Charles - Reply to this comment
- Water Fired Power Plant
Thanks to TVA ( Tenneessee Valley Authority they have provided some hard numbers.
" for the year of 2008, they purchased 2.11 billion dallars in coal." Now just think of burning water. The water is already there. It can be converted so very easy. After it burns it turns back into water, and can be reburned. Not only could they save 2.11 billion dollars, they could stop global warming. A WIN, WIN! But no one is listening!
Charles - Reply to this comment
- Financing this Project / Burning Water Power Plant
According to the News Paper accounts the Power Company in Holland, Michigan has $250,000,000 Dollars which they planned on to build this coal plant. The D.O.E. has matching funds for any project dealing with alternative energy. I believe this fits the bill if the power company will build an alternative type plant. I don't have any hard numbers yet, but just think about it, the fuel saving alone will more than pay for this project. According to Scott Pelley's report on CBS 60 Minutes, one coal plant will burn two train loads of coal (each train is a mile long) every day. Multiply by 365 days, that equals 730 train loads of coal a year. In Scott Pelley's report, China is opening a coal fired plant at the rate of one a week. Assuming they use the same amounts of trains per plant, that would be 730 trains times 52 weeks, equals 37960 total trains a year. Then multiply times the tons, then times the amount of carbon in each ton of coal, and so on. You do the math, and wounder why you are having trouble breathing.
Charles - Reply to this comment
- Did you know one gallon of water (a liquid) = 1833 gallons on HHO (a gas) which can be burned as fuel. Think of it this way, water is fuel concentrate, just add low voltage electricity and you have an enormous amount of fuel to burn. After it is burned it returns to its original state. Unlike gasoline and others which will burn at any time, water will not. Only upon demand will water turn into fuel, and it expands so fast that it will keep up with what ever thing you are using it to burn it. NO CARBON! So why not use it in a power plant. All power plants have a water supply.

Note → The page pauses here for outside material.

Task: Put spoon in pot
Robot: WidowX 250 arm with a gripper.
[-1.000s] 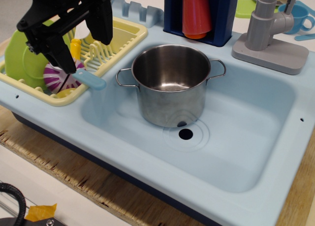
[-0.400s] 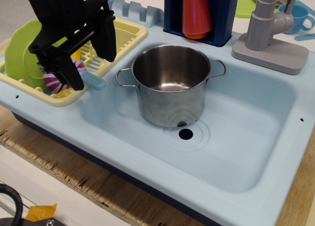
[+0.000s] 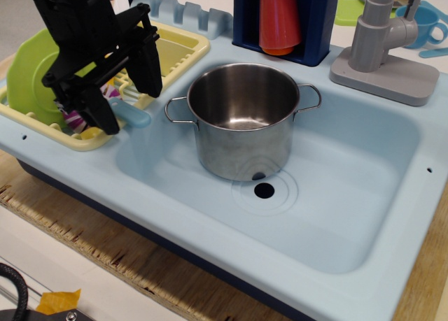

Charles - Reply to this comment
- You can create energy two ways, by separating atoms or putting them back together. Water is H2O liquid can be separated by running a low voltage electricity through it, turning it into HHO a gas. You then take HHO and put it back together by burning it. The exhaust is water. NO Pollution, NO Carbon! What a Great Concept! It really works!
- Reply to this comment
- WHen fossil fuels combust they produce carbon dioxide. "Clean" energy from fossil fuels is physically impossible. Congratulations to Scott Pelley for calling the coal Tsar on his preposterous claim. He hung himself. Hopefully he won't get the opportunity to hang all of us as well.